### The task
Every line in the records below between the one holding "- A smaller" and the one holding "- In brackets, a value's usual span", inclusive, is to be set down exactly; all other lines are to be left out.

[Records from a data source]
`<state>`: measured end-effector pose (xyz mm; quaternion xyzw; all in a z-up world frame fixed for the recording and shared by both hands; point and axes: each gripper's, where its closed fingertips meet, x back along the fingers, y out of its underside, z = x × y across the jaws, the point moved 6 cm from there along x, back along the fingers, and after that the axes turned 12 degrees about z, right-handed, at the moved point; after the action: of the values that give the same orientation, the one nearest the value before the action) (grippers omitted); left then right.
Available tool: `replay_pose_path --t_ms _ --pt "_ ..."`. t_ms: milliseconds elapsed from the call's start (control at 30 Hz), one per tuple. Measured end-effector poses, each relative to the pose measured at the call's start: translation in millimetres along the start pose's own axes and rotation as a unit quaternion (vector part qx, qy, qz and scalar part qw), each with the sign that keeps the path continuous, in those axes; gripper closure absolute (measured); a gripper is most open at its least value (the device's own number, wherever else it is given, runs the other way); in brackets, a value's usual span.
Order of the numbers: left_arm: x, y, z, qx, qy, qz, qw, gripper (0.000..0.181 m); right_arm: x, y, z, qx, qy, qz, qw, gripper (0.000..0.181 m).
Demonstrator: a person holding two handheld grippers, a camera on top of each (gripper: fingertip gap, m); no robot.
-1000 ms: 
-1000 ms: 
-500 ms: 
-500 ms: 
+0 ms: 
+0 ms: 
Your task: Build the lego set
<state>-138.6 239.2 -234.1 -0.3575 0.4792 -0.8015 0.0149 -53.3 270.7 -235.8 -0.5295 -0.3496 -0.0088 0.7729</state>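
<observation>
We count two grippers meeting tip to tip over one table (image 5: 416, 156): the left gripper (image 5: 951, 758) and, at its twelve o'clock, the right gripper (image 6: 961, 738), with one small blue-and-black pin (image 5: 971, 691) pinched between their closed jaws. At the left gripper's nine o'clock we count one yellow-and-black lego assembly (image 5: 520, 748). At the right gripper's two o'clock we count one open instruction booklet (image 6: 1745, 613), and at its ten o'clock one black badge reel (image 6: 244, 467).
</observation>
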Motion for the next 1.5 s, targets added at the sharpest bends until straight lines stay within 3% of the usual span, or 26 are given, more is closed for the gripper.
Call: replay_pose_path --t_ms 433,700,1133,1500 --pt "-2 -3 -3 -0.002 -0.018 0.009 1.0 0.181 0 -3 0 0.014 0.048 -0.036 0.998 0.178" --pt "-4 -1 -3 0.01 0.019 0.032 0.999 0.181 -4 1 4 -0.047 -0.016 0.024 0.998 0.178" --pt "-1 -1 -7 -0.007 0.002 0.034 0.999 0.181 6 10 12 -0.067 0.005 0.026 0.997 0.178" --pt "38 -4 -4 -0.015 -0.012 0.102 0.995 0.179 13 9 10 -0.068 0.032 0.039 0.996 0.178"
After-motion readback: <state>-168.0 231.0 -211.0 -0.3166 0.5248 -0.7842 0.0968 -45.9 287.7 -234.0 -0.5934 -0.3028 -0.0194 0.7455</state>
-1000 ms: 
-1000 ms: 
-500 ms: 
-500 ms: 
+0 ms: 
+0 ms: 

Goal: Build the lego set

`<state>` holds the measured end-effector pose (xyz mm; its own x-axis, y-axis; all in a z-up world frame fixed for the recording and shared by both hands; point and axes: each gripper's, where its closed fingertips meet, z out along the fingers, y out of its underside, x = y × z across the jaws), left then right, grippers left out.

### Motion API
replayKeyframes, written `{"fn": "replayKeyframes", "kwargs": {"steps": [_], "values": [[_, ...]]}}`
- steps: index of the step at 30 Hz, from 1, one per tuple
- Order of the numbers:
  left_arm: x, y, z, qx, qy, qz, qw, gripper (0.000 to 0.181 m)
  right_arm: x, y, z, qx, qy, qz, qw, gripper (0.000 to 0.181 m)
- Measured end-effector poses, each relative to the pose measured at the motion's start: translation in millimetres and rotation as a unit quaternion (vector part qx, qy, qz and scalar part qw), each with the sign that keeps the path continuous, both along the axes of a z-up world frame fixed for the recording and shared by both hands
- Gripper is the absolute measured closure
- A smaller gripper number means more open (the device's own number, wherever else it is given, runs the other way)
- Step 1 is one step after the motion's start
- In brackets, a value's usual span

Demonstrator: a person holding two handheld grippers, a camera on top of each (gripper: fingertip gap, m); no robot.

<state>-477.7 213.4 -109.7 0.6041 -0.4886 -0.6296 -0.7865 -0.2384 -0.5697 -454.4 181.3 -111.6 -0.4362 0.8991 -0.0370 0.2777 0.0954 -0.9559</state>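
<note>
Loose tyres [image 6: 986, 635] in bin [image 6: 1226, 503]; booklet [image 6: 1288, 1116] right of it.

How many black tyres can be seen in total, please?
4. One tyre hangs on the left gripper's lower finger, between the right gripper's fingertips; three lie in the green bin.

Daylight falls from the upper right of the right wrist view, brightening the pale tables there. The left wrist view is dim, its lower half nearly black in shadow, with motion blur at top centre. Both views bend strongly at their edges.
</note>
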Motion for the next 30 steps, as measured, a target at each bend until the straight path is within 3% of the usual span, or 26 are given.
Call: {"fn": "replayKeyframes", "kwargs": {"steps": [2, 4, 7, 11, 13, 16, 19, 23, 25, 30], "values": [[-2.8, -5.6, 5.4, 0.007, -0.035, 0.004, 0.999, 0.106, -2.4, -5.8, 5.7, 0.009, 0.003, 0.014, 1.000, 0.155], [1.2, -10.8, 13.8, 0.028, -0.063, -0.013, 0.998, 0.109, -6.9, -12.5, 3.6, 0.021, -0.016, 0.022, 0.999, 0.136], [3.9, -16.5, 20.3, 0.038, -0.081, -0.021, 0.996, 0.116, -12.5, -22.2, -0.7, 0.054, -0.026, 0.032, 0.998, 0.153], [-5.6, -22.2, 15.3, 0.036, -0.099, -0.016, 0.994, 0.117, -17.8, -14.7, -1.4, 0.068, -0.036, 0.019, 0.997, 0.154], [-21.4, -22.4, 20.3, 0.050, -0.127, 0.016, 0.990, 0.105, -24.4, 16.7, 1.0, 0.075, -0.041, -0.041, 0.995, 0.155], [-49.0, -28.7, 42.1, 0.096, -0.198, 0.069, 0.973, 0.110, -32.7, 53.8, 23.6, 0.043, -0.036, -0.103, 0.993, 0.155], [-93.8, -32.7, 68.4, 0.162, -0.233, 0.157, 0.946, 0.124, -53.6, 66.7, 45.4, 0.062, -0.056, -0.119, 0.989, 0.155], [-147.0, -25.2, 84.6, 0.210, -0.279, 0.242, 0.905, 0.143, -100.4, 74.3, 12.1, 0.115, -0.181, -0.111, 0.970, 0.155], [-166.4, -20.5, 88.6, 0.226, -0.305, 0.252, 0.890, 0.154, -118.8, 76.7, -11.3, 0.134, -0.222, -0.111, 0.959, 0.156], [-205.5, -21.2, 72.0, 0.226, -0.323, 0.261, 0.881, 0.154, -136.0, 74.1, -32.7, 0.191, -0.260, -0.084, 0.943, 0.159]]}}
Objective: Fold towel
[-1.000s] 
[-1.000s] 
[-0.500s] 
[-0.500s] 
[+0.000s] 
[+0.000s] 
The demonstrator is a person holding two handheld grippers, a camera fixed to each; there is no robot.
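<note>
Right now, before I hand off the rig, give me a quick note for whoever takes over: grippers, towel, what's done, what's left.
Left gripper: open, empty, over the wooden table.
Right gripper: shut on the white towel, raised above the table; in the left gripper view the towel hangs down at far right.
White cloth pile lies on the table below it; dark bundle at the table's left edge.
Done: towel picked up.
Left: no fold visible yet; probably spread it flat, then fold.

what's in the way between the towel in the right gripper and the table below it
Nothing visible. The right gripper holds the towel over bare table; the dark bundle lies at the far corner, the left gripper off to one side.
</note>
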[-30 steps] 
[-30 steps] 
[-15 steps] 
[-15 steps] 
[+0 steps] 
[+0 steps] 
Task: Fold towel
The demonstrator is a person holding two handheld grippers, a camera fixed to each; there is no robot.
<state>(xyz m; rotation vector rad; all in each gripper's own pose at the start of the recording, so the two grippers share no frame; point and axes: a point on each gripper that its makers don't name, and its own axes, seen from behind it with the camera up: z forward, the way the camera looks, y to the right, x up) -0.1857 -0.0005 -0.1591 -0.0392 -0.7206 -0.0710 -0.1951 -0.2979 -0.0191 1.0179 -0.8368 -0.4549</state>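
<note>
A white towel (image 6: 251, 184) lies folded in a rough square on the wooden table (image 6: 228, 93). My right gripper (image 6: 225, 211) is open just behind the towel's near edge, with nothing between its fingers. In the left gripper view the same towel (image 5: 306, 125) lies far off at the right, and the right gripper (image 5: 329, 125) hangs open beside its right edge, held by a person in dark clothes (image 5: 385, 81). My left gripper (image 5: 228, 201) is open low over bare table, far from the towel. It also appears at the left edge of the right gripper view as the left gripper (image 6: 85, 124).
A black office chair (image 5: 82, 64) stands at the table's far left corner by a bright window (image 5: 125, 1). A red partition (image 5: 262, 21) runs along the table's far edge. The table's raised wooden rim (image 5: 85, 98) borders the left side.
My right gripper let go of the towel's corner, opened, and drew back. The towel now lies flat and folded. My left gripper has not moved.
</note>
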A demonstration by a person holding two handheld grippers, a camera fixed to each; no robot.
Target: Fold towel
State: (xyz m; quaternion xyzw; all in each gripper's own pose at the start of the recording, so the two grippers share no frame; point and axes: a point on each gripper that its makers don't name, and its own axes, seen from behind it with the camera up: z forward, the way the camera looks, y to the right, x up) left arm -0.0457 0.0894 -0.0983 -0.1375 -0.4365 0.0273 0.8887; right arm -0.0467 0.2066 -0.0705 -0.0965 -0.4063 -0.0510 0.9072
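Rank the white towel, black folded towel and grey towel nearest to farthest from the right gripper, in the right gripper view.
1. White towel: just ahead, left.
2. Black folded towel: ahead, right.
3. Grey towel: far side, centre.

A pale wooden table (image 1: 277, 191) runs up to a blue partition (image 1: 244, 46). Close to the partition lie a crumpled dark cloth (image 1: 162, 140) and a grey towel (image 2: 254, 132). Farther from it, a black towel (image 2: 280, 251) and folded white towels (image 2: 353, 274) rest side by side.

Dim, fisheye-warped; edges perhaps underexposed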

### Answer space
- A smaller gripper number means more open (the device's own number, wherever else it is given, runs the other way)
- Step 1 is one step after the motion's start
- In brackets, a value's usual span

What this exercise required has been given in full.